Rolls-Royce - Spirit of Ecstasy is 112 Years Old
The Spirit of Ecstasy is the bonnet ornament sculpture on Rolls-Royce cars. It is in the form of a woman leaning forward with her arms outstretched behind and above her. Billowing cloth runs from her arms to her back, resembling wings.
In 2023, Rolls-Royce celebrates 112 years of The Spirit of Ecstasy, an iconic feature on its vehicles. This well-recognisable mascot was first registered in February 1911.
She has changed over the years and adopted different stances, sometimes taller, sometimes shorter, but always prominent.
Her most recent streamlined version was specially recreated for the launch of the all-electric Spectre, the most aerodynamic Rolls-Royce ever. Even today, she still greatly resembles the original drawings of the creator, Charles Sykes.

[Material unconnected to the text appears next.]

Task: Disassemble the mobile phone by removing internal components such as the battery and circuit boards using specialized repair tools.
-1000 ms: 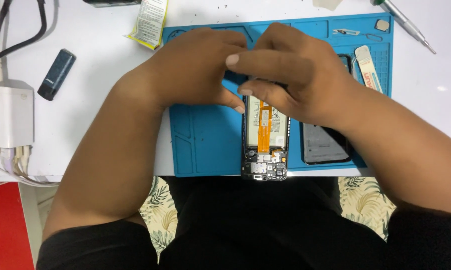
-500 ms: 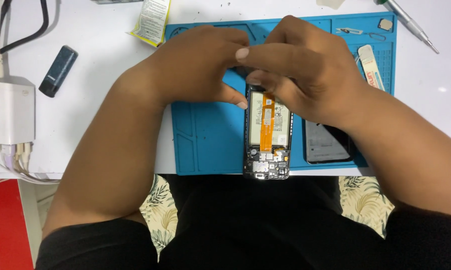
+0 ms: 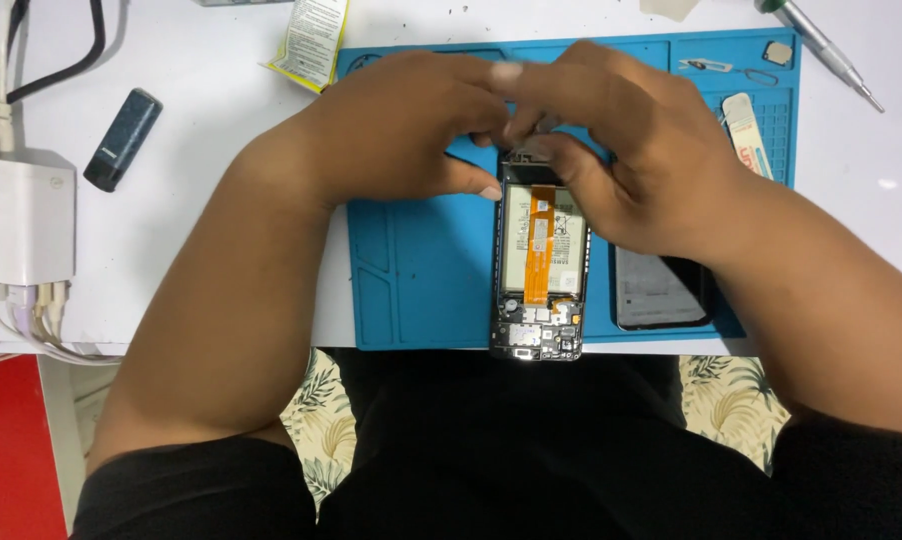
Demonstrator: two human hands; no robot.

To Rolls-Royce customers and fans worldwide, she personifies ambition, achievement, excellence and success. She inspires greatness – every motor car on which she graces has to be worthy of her presence.
The very first Rolls-Royce cars only featured an emblem on the radiator, no mascot. When the first of the iconic sculptures was born it was known as The Whisper because of the finger on her lips and can be seen today on display at the National Motor Museum in Beaulieu along with other Spirit of Ecstasy figurines.

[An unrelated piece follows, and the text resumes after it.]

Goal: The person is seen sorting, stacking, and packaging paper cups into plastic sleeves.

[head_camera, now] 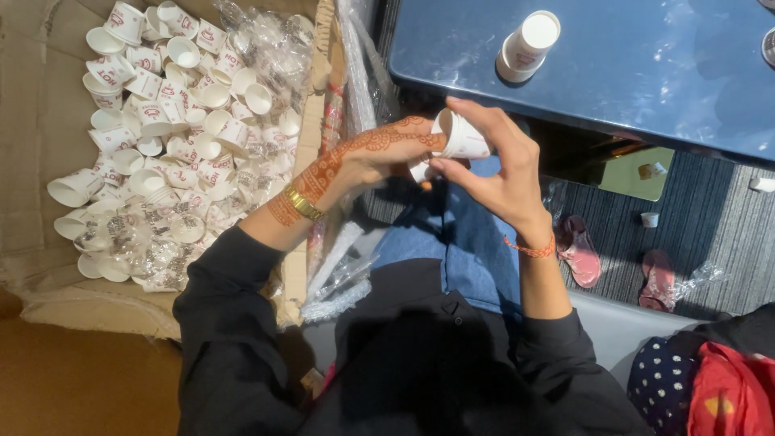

The figure is also known as Eleanor (the name of the model for the original sculpture), Silver Lady, or Flying Lady.
In February 1911 Sykes presented to Rolls-Royce the Spirit of Ecstasy, which was easily recognisable as being a variation on the theme of The Whisper. The similarity was hardly coincidental because the model for both had been Miss Eleanor Thornton.
The Spirit of Ecstasy was also manufactured by the British firm Louis Lejeune Ltd. for several years.

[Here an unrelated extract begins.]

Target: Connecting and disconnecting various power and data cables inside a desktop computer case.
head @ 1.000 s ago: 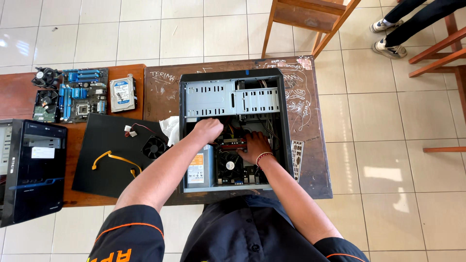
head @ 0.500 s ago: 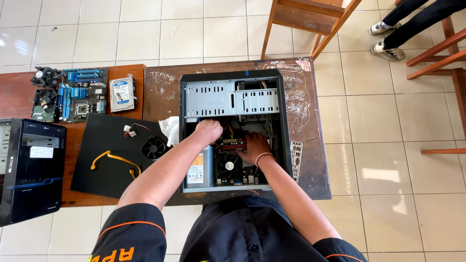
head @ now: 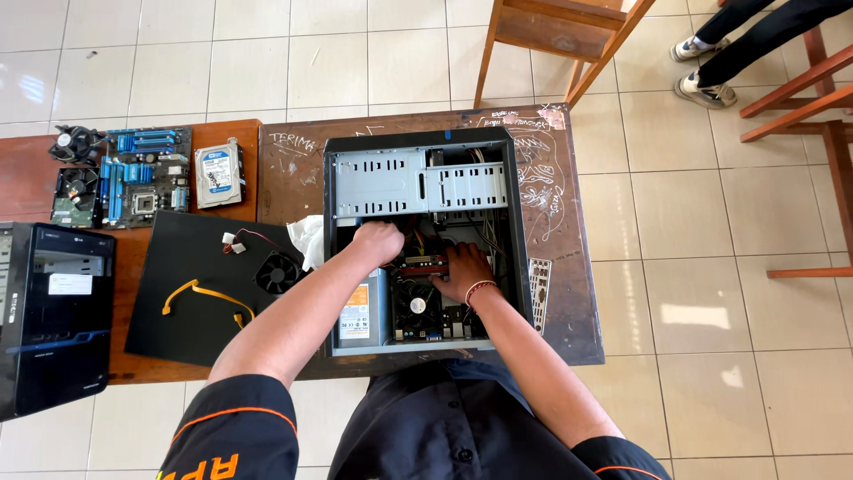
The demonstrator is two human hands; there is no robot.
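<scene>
Two bare hands, left (head: 378, 242) & right (head: 462, 269), inside boxy black metal PC case (head: 330, 258), grip unclear on both

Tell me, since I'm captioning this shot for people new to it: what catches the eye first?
The open computer case lying on the scribbled wooden table at centre draws the eye, with the left hand and right hand both reaching inside near the cooler fan. To the left lie a bare motherboard, a hard drive and a black side panel carrying a loose fan and a yellow cable.
</scene>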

Royce made sure it was officially listed as an optional extra, but in practice it was fitted to almost all cars, becoming a standard fitting in the early 1920s. It was silver plated from 1911 until 1914 when the mascot was made with nickel or chrome alloy to dissuade theft. The only departure from this came in Paris at the competition for the most apposite mascot of 1920, where a gold-plated version won first place.
Gold-plated versions were subsequently available at additional cost. The design of the mascot has had eleven main variations in its life. Lowered height of coachwork forced subsequent reductions in the mascot size. Consequently, several alterations in the original design were made.
The new Spirit of Ecstasy stands 82.73mm tall, compared to her predecessor's 100.01mm. Her robes have been subtly reshaped to make them more aerodynamic and realistic.